■ **Assignment**:
Please restate the listing word for word, omitting the images.

*** Raw data Section Begins ***

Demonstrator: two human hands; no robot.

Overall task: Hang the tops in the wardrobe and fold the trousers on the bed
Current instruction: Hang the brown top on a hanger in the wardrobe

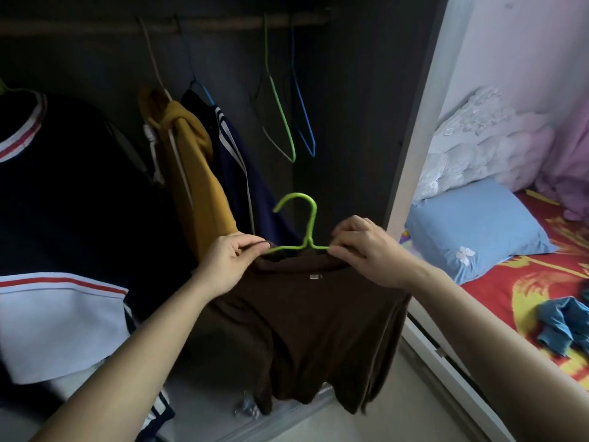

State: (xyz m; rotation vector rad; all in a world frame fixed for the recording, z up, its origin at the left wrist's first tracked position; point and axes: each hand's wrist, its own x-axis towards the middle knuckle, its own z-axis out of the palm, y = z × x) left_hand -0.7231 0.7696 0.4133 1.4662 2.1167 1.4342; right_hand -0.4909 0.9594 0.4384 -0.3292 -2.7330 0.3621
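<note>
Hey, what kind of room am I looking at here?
Most likely a home bedroom: an open wardrobe with clothes hung on its rail stands right beside a bed with a blue pillow. The left hand and right hand pinch a brown top on a green hanger.

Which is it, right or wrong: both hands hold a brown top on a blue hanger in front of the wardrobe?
Wrong in one respect: the hanger is green, not blue, as the head view shows. The left hand and the right hand do hold the brown top on it in front of the wardrobe.
</note>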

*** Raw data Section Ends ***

■ **Expected answer**:
Demonstrator: two human hands; no robot.

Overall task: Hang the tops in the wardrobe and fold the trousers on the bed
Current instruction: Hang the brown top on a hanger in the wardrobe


State: (xyz m; rotation vector rad; all in a world frame fixed for the recording, z up, its origin at the left wrist's first tracked position; point and axes: each hand's wrist, its own x-axis towards the middle knuckle, its own z-axis out of the palm, y = z × x) left_hand -0.7231 0.7696 0.4133 1.4662 2.1167 1.4342; right_hand -0.4909 0.9594 0.4384 -0.3292 -2.7330 0.3621
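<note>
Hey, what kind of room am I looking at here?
Most likely a home bedroom: an open wardrobe with clothes hung on its rail stands right beside a bed with a blue pillow. The left hand and right hand pinch a brown top on a green hanger.

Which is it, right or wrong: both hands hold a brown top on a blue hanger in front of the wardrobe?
Wrong in one respect: the hanger is green, not blue, as the head view shows. The left hand and the right hand do hold the brown top on it in front of the wardrobe.
</note>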

The work on this exercise has been completed.